_Material for this task_
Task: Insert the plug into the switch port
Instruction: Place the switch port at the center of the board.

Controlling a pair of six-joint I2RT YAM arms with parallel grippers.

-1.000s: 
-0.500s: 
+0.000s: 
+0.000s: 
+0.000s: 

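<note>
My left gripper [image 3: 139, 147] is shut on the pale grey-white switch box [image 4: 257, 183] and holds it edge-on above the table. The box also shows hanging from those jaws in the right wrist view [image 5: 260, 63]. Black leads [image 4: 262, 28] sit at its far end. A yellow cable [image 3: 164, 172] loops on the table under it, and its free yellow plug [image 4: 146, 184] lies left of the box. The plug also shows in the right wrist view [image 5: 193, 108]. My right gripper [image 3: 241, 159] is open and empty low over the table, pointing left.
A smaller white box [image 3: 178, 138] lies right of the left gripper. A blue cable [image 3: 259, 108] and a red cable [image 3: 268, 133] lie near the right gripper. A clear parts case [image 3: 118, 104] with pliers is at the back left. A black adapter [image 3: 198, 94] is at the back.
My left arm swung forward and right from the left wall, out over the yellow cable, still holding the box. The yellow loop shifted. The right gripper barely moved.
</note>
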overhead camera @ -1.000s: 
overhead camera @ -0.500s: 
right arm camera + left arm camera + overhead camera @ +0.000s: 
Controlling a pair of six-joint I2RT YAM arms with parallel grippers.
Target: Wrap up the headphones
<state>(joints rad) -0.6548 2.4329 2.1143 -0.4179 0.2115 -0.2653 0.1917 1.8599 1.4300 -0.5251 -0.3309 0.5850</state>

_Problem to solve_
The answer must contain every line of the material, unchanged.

_Task output_
Task: Insert the plug into the switch port
Instruction: Place the switch port at the center of the board.

Controlling a pair of six-joint I2RT YAM arms with parallel grippers.

-1.000s: 
-0.500s: 
+0.000s: 
+0.000s: 
+0.000s: 

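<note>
My left gripper [image 3: 139, 147] is shut on the pale grey-white switch box [image 4: 257, 183] and holds it edge-on above the table. The box also shows hanging from those jaws in the right wrist view [image 5: 260, 63]. Black leads [image 4: 262, 28] sit at its far end. A yellow cable [image 3: 164, 172] loops on the table under it, and its free yellow plug [image 4: 146, 184] lies left of the box. The plug also shows in the right wrist view [image 5: 193, 108]. My right gripper [image 3: 241, 159] is open and empty low over the table, pointing left.
A smaller white box [image 3: 178, 138] lies right of the left gripper. A blue cable [image 3: 259, 108] and a red cable [image 3: 268, 133] lie near the right gripper. A clear parts case [image 3: 118, 104] with pliers is at the back left. A black adapter [image 3: 198, 94] is at the back.
My left arm swung forward and right from the left wall, out over the yellow cable, still holding the box. The yellow loop shifted. The right gripper barely moved.
</note>
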overhead camera @ -1.000s: 
overhead camera @ -0.500s: 
right arm camera + left arm camera + overhead camera @ +0.000s: 
Controlling a pair of six-joint I2RT YAM arms with parallel grippers.
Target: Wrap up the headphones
<state>(joints rad) -0.6548 2.4329 2.1143 -0.4179 0.2115 -0.2653 0.1917 1.8599 1.4300 -0.5251 -0.3309 0.5850</state>

The response is now done.